- What is being asked
Look below for the line that has "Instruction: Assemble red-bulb". Set down the lines from there through the line that has "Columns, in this", exactly as written.

(Collected data)
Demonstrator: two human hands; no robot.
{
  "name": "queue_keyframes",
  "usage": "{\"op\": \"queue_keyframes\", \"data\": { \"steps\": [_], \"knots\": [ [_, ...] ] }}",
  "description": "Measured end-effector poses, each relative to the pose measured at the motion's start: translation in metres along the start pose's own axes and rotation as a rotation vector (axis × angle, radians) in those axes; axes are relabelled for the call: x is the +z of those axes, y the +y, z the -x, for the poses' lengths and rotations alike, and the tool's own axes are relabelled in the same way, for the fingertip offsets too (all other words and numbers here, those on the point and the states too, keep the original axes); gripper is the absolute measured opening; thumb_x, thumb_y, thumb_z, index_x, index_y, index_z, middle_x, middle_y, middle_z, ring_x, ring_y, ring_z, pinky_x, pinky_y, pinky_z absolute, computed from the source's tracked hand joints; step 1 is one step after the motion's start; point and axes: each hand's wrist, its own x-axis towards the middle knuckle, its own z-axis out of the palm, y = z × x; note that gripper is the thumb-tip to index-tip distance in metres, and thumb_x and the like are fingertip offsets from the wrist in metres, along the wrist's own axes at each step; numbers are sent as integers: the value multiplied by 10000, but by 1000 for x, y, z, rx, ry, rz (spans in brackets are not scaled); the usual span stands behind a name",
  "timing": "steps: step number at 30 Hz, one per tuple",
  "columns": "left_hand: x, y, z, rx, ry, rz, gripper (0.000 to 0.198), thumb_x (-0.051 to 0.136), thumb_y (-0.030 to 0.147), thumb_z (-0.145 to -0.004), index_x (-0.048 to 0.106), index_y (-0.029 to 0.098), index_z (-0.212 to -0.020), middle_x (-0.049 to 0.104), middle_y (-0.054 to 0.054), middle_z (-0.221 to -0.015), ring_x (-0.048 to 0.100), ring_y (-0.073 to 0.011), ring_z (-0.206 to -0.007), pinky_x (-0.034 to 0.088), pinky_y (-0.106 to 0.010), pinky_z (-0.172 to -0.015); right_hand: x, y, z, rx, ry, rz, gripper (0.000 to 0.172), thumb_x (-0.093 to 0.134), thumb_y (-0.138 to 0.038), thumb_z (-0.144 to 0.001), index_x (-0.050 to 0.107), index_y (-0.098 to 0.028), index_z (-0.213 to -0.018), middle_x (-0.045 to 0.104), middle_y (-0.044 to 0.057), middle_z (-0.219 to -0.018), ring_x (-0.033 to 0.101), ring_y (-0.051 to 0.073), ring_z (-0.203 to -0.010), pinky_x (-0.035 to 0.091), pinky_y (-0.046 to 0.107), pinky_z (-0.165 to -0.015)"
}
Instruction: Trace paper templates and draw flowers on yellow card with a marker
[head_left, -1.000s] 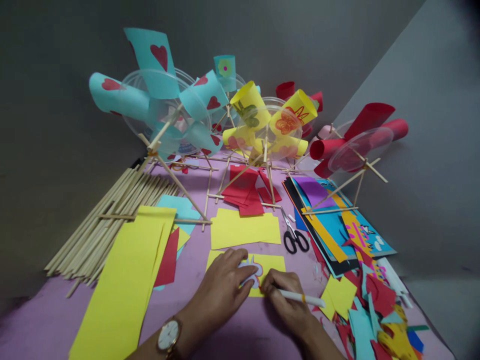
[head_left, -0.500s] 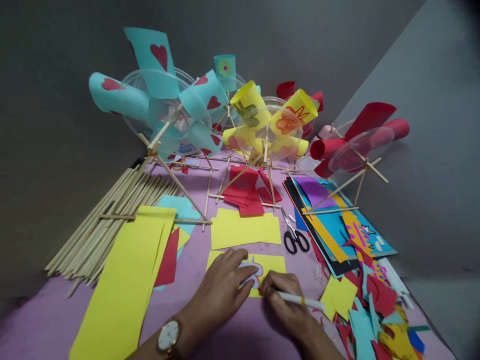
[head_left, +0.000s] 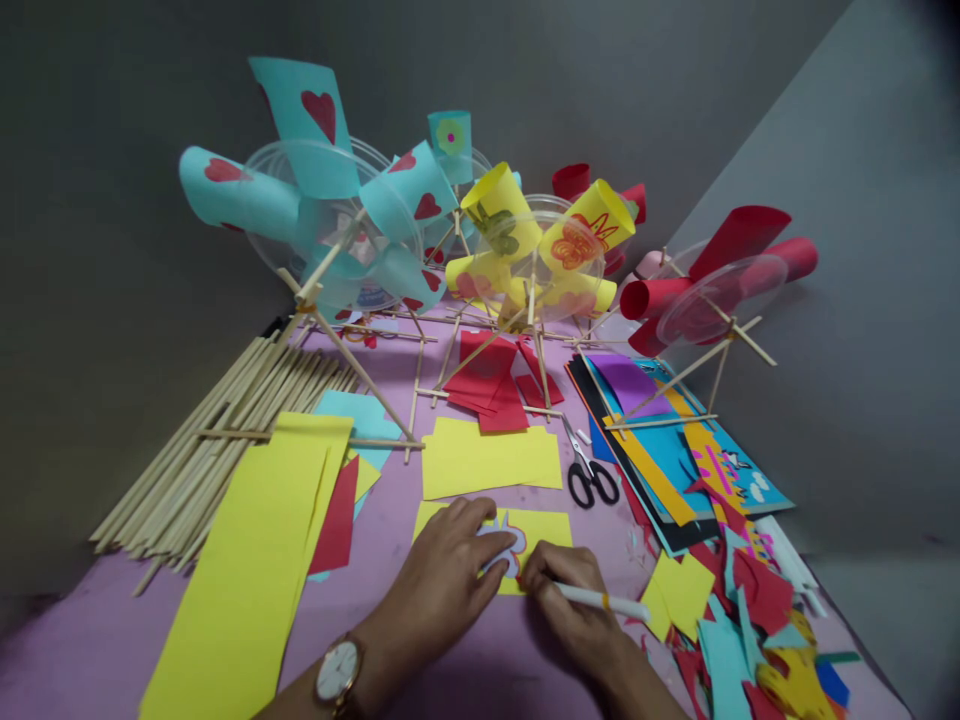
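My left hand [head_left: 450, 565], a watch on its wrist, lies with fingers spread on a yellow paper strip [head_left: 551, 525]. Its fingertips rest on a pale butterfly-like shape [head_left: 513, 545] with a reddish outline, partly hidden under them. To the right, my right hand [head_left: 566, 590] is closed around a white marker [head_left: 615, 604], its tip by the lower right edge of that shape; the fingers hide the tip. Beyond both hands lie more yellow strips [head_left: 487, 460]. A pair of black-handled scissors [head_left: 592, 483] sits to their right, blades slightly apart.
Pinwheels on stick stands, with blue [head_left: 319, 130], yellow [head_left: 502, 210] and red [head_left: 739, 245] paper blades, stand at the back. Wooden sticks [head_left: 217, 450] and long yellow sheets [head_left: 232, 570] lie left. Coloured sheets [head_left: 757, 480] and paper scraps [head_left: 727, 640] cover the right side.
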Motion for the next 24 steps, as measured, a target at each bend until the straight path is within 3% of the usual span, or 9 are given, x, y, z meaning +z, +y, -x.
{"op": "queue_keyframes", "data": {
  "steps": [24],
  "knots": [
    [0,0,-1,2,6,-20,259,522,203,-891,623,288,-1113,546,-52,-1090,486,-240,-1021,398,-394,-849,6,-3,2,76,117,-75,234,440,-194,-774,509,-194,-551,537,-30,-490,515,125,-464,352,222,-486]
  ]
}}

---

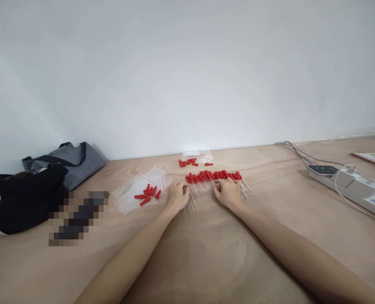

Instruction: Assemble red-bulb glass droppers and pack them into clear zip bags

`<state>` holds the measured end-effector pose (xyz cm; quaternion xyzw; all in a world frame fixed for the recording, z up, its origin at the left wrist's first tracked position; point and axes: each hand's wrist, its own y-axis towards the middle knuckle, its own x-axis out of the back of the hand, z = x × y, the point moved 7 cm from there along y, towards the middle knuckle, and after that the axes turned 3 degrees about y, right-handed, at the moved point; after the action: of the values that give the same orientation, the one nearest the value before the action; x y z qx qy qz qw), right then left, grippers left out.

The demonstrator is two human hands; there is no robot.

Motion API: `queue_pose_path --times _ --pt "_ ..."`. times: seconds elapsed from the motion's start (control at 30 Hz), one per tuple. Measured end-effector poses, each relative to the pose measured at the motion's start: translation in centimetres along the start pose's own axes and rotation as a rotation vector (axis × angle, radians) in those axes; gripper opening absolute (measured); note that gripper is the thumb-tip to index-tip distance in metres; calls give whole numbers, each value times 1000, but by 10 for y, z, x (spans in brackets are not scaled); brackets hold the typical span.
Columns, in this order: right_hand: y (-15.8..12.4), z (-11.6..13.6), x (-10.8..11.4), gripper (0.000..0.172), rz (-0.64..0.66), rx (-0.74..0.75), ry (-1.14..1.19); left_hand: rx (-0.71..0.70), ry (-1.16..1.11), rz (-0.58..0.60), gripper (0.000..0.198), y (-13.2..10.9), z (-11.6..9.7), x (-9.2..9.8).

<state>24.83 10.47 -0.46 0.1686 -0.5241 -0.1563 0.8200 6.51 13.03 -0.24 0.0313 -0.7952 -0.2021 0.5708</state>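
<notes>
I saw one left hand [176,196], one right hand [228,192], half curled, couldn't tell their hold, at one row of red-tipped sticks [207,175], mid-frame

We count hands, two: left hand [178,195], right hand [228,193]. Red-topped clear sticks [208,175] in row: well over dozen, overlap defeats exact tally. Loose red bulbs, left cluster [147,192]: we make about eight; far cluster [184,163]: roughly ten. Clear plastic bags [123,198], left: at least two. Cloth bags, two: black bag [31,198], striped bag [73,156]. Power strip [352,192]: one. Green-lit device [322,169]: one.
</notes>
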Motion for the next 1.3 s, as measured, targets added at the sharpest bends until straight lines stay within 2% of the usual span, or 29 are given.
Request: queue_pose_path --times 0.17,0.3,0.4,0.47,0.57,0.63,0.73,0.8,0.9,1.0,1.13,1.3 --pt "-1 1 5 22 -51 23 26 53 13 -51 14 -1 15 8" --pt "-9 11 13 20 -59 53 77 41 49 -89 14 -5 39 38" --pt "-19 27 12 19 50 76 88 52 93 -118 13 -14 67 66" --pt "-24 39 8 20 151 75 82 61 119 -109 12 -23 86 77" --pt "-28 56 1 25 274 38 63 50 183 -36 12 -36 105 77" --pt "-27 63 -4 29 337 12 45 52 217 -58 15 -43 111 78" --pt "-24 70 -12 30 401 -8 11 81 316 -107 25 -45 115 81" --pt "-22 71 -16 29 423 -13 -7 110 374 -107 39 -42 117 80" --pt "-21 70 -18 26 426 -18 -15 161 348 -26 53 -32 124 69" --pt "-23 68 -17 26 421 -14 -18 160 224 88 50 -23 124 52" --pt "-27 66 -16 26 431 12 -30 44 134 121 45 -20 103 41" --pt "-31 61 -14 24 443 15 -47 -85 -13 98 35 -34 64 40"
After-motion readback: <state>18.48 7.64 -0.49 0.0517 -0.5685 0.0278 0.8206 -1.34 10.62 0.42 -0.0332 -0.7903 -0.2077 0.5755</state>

- Answer box
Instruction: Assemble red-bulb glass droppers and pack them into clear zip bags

`<state>` holds the measured end-effector pose (xyz cm; quaternion xyzw; all in a world frame fixed for the recording, z up, its origin at the left wrist's first tracked position; point and axes: each hand's wrist, its own y-axis towards the middle knuckle, its own x-axis out of the back of the hand, z = x × y, the point moved 7 cm from there along y, towards the middle knuckle, and after that the axes turned 3 degrees about y, right-handed, at the moved point; after the action: of the values that give the same orientation, the one nearest the value before the action; x y z qx qy qz qw), right then left, grippers left out.

The demonstrator is two human hands; there is no robot.

Motion API: `queue_pose_path --times _ --pt "_ ..."`. times: seconds elapsed from the motion's start (control at 30 Hz), one per tuple. Measured end-effector poses, each relative to the pose measured at the motion's start: translation in centimetres along the start pose's own axes and rotation as a rotation vector (axis × angle, radians) in those axes; gripper opening absolute (measured); note that gripper is the thumb-tip to index-tip distance in metres; calls give whole numbers, each value times 1000, but by 10 for y, z, x (spans in brackets are not scaled); brackets hold the typical span.
Columns, in this order: right_hand: y (-15.8..12.4), z (-11.6..13.6), x (-10.8..11.4), gripper (0.000..0.172), rz (-0.64..0.66), rx (-0.74..0.75), ry (-1.14..1.19); left_hand: rx (-0.71..0.70), ry (-1.16..1.11), rz (-0.58..0.60), gripper (0.000..0.198), y (-13.2..10.9), z (-11.6..9.7), x (-9.2..9.8).

The exercise has been fully completed.